The whole application process is likely to take between six and eight months for most projects.
Grants will normally range in size from £10,000 up to £500,000, with most lying between £50,000 and £300,000.
Occasionally the Foundation will make grants larger than £500,000 but these often require a bespoke timescale for consideration and decision, which will be discussed with applicants. Many of the large-scale projects build on earlier Foundation involvement in individual projects, initiatives or clusters of work.
The Foundation occasionally makes smaller grants for pilots or research, development and analysis work costing less than £10,000.
Most funded projects are between six months and three years in duration, but proposals that have a longer timescale will be considered. Projects are funded at 100% of eligible costs, covering directly incurred and directly allocated costs.
Eligible costs include:
- Salaries up to the Foundation’s salary cap (for both UK and non-UK staff), National Insurance, and employer pension contributions (up to the salary cap).
- Cost of living and incremental pay increases (up to a maximum 5% per annum).
- Estates costs for HEI staff who are not permanent staff or PIs (pro rata basis).
- Overheads for non-HEIs (not expected to exceed 60% as a proportion of salaries).
- Consultants (daily rates usually within range £250 – £800).
- Travel and subsistence.
- Data collection/ fieldwork.
- Costs of events, publications and dissemination activities.
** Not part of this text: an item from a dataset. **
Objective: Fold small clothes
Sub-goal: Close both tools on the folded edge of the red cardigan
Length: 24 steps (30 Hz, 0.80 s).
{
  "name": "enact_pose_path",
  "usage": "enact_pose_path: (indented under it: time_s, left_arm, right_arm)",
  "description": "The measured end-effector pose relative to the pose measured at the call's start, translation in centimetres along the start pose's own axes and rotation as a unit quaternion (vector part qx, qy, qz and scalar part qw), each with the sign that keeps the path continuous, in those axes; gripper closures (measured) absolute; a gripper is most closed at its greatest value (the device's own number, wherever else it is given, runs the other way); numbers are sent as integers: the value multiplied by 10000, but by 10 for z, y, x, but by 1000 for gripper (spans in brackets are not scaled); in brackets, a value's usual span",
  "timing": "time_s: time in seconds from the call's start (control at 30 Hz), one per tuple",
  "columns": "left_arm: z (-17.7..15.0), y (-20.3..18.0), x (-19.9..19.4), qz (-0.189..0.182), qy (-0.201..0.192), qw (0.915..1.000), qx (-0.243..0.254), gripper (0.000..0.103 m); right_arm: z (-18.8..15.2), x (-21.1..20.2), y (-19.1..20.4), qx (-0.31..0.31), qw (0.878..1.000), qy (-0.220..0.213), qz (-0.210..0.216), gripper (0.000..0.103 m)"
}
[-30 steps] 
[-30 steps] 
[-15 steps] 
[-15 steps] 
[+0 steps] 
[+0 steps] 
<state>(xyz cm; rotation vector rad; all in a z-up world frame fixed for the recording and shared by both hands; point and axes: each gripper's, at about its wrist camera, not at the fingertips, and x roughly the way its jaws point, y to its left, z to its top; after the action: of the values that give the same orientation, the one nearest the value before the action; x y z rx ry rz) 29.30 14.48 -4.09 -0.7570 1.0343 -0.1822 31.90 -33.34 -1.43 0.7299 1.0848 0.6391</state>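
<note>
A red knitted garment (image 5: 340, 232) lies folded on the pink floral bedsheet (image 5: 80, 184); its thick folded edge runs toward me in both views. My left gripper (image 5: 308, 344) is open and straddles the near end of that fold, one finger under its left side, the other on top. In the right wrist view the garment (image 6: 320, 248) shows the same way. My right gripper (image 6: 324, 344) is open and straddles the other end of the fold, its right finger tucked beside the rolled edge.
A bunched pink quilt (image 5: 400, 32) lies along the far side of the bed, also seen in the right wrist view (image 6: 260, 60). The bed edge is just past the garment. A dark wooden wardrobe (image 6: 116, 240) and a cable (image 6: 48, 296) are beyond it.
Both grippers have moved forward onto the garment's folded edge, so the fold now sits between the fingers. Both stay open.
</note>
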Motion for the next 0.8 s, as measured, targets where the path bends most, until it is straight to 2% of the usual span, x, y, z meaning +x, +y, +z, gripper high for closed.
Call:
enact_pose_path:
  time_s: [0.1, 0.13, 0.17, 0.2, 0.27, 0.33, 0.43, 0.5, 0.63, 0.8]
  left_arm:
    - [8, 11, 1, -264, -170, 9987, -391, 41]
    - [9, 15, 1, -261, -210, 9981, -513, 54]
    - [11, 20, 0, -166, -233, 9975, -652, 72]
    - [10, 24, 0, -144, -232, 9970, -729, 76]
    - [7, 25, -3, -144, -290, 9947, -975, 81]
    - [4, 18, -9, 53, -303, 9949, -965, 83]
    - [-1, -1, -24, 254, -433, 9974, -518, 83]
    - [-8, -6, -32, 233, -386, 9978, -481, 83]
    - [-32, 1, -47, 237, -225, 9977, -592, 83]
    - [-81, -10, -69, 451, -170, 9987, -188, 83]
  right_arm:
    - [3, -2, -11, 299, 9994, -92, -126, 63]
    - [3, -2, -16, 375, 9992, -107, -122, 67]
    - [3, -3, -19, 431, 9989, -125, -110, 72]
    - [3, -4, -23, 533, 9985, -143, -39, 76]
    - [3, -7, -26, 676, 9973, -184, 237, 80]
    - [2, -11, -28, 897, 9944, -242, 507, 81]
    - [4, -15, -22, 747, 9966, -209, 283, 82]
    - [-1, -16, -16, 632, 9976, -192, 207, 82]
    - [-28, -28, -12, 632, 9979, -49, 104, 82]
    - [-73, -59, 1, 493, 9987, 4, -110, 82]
- Admin and office expenses.
The following are not eligible for funding:
- Individuals without a formal employment or other relationship with the institution hosting the grant.
- Projects led by individuals unaffiliated to any particular organisation.
- Projects led by schools or further education colleges.
- Projects led by undergraduates or Master’s students.
- PhD fees or projects where the main purpose is to support a PhD.
- The establishment of academic posts.
- Ongoing costs or the costs of ‘rolling out’ existing work or services.
- ‘Dissemination-only’ projects, including campaigning work, which are not connected to the Foundation’s funded work.
- Local charities, replacement for statutory funding, or local social services or social welfare provision.
- Requests for financial help or educational fees from or on behalf of individuals.
Unless special permission is granted, applications for projects that are being considered by another funder at the same time will not be accepted. The Foundation is unlikely to fund proposals that have been unsuccessful elsewhere unless the project is outstanding and central to their areas of interest.
Terms and Conditions
Each Outline application is screened by one or more members of the grants team. When assessing applications they will consider the following factors:
- Relevance – an interesting question/issue that fits the Nuffield Foundation’s mission and is relevant to the questions in their three domains. There should be a clear articulation of what applicants intend to do, why it matters, and what difference it will make.
- Rigour – for analysis and drawing conclusions as well as design/data collection. Methods need to be right for the question (and many of the questions need some quantitative analysis).
- Engagement – with policy and/or practice, as well as public dissemination through the media and other channels. Engagement needs to be end-to-end, not just at dissemination stage.
- Impact – explanation of the potential for impact: clarity of outputs and outcomes and the relationship between the two.
- Resources – strong team and appropriate budget.
The full terms and conditions guidance document can be found on the Foundation’s website.
There are two funding rounds each year.
Applications to the 2017/18 funding rounds must be submitted by the following deadlines:
- May 2018 meeting:
- Outline application deadline: 2 October 2017
- Full application deadline: 12 January 2018.
- November 2018 meeting:
- Outline application deadline: 16 March 2018
- Full application deadline: 6 July 2018.